CHT vs. East Timor
IN APRIL I attended a diplomacy training programme on indigenous peoples, human rights and advocacy in Baguio city of the Philippines. The diplomacy training programme of the faculty of law at the University of New South Wales, Australia arranged the programme in partnership with the Asian Indigenous Peoples’ Pact and the Cordillera Indigenous Peoples’ Legal Centre. There were 41 indigenous participants from 15 countries of Asia Pacific. One of the participants was from East Timor. I was very curious to know how East Timor became independent from Indonesia, as we often read of comparisons between the Chittagong Hill Tracts and East Timor or South Sudan, how the CHT may go in their direction, in some of the newspapers.
One day, I asked the man from East Timor to have a discussion with me regarding the history of his country and he kindly accepted. So over a cup of coffee one evening he told me that East Timor had never been a part of any country. However, East Timor had been under the rule of Portugal for 460 years (from 1515 to November 28, 1975). Indonesia invaded the country on December 7, 1975 with the support of USA, Australia and Britain, just nine days after their independence from the Portuguese. The Indonesian government ruled East Timor until the United Nations insisted on having a referendum on August 30, 1999.
The excuse given for the three countries’ support to Indonesia, in invading East Timor, was that it was to become a communist country, which would spread communist policies. However, their hidden agenda was to exploit the oil and natural resources of East Timor.
Around sixty thousand joint troops were left when the Portuguese declared East Timor independent in 1975. However, the Indonesian army killed most of the troops before 1999, which left East Timor with around 260 troops in the end. After an hour’s discussion on the Indonesian government rule from 1975 to 1999, I realised the situation of East Timor can be compared with the current situation of Chittagong Hill Tracts in terms of political instability.
Injustice, killing, land grabbing, rape, arbitrary arrests, filing false cases and many other human rights violations committed against the leaders and civil society members of East Timor were very big issues until the country became independent. Nevertheless, the indigenous people of Bangladesh, especially of the CHT, have been experiencing similar discrimination and human rights violations because of unresolved political crisis, for decades.

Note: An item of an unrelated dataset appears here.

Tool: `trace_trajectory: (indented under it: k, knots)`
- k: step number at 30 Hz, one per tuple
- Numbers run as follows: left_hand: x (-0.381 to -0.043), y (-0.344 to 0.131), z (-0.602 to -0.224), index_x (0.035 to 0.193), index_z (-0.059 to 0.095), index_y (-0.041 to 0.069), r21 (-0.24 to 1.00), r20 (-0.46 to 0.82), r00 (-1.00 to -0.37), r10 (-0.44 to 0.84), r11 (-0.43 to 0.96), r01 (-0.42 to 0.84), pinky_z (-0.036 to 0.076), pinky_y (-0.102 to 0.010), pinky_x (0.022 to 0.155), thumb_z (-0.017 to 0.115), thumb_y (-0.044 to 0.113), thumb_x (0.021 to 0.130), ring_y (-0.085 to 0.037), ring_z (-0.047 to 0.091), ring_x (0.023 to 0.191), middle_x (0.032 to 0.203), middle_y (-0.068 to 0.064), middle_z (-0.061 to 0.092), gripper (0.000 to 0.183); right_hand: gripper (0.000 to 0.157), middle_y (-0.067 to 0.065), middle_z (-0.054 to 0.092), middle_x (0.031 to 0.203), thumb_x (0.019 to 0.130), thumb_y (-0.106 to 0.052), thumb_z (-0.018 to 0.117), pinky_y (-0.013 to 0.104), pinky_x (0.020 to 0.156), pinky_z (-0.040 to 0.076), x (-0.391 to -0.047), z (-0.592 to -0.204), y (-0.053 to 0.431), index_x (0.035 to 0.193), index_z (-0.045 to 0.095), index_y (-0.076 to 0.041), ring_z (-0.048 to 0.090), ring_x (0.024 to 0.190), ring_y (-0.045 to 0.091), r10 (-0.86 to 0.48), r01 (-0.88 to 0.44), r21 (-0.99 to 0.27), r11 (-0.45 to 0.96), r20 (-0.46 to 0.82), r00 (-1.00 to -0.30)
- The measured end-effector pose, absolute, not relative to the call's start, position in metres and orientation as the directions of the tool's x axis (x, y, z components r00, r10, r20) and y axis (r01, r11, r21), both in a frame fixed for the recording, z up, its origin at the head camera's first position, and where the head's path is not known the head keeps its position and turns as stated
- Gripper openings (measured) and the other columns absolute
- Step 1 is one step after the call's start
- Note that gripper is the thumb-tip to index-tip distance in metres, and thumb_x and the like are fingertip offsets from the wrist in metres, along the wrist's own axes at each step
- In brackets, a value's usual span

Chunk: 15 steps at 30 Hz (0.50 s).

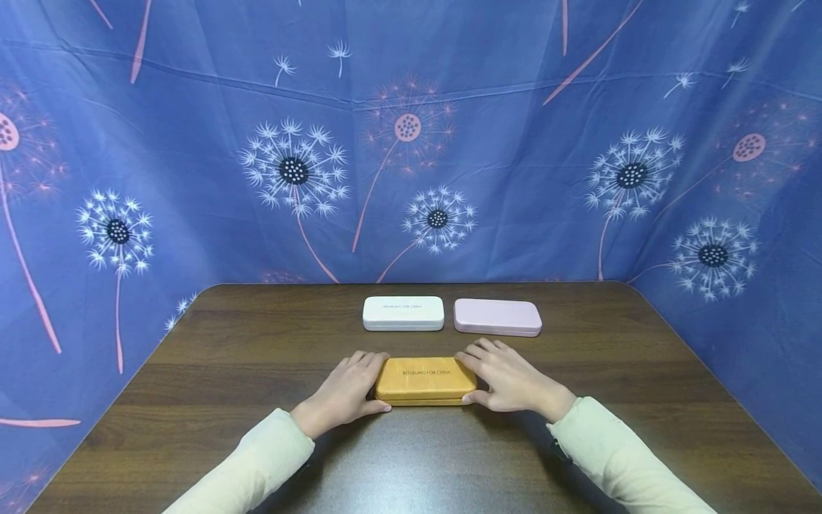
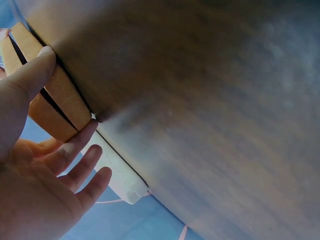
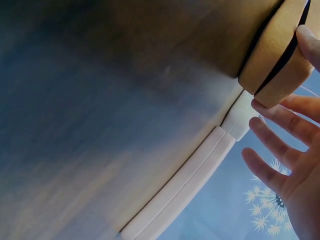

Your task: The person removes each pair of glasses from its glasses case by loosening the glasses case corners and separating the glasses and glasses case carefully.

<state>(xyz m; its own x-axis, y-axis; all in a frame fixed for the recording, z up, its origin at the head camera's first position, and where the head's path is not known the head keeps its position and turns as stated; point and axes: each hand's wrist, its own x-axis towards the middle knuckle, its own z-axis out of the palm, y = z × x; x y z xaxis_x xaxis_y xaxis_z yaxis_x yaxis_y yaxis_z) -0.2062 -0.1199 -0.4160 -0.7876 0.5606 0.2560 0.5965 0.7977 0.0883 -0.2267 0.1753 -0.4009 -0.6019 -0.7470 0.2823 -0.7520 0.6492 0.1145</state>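
A yellow glasses case (image 1: 427,384) with dark lettering on its lid lies on the wooden table, long side toward me. My left hand (image 1: 347,385) grips its left end, the thumb low at the front and the fingers around the end and back. At the right end my right hand (image 1: 514,378) holds it too, thumb on the front edge and index finger over the far corner. In both wrist views a dark gap runs along the seam of the yellow case between lid and base. The remaining fingers of each hand are spread beside the ends.
Behind the yellow case stand a white glasses case (image 1: 403,315) with lettering and a pale pink glasses case (image 1: 497,318), side by side with a small space between. A blue cloth (image 1: 514,143) with dandelion prints hangs around the table (image 1: 257,335).
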Motion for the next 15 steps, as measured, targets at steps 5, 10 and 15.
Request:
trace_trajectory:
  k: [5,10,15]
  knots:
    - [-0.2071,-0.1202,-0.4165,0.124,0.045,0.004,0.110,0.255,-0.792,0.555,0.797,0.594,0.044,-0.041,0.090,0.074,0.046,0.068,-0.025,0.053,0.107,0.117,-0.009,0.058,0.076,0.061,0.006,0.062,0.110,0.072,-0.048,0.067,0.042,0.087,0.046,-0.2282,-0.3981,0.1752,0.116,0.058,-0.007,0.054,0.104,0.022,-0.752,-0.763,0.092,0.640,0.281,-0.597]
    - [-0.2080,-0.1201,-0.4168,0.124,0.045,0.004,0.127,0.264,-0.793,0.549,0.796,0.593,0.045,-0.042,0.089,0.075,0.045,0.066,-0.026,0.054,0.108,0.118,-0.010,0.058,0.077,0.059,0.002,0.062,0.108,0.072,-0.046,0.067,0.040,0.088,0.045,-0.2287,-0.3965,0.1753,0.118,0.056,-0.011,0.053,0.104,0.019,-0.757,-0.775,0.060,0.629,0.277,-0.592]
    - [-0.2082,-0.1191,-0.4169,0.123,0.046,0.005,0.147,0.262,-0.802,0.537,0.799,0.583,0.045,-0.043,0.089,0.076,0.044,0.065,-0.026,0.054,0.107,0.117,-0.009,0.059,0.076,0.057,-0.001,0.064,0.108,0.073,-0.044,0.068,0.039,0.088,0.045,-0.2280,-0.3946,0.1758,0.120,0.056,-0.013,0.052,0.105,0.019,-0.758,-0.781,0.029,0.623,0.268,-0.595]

The indigenous people of Bangladesh have been demanding recognition of their identity as ‘indigenous’ in the constitution of Bangladesh. They are not demanding an independent country, like the people of East Timor, but they are demanding constitutional recognition as ‘indigenous’, their right to exist and their rights of self-determination through the full implementation of the CHT Accord signed in 1997. The indigenous people of the CHT have never demanded a separate state. The indigenous people of Bangladesh demand to be included in the process of policymaking. In this manner, they will be constitutionally recognised citizens and can take part in the decision-making process of building their future in Bangladesh.
We think that some vested interest groups have invented the idea of Chittagong Hill Tracts becoming another East Timor. It is baseless and politically motivated, to continue the unrest in the indigenous-dominated areas. It will hamper the electoral manifesto-driven agendas of the current government which are to be implemented for the interest of the indigenous people.
The vested interest groups spread the rumour that the CHT will become another East Timor, to interfere in the development activities of Chittagong Hill Tracts by baselessly claiming that some international NGOs are involved in helping CHT become another East Timor, and to destroy the image of Bangladesh government in the international arena. However, the indigenous people of Bangladesh think that these are just the regular activities of those who want to increase the political unrest in the area, without any valid reasons.
After the signing of the CHT Accord in 1997, many national and international development agencies have come forward to help develop the socio-economic situation of the areas, which had been out of the light of development. The initiatives of the development agencies have created great opportunities for the indigenous people to be involved in determining their own future. Many educational facilities, socio-economic activities and health services have reached many remote places of the area, where government services had not been delivered for decades. The national and international development agencies have not only served the general CHT communities but also helped the educated local people of the area to serve their own communities through the developmental activities being implemented after the treaty. The consistency of the development is important for determining their fate.
Communities can only change their fate if they are directly involved in the developmental activities.
We, the indigenous people of Bangladesh, would like to urge the government not to pay attention to the claim of the vested groups of CHT becoming another East Timor, but take necessary measures to implement all agendas related to preserving the indigenous people of the country in accordance with their electoral manifesto.
Lelung Khumi is a development activist.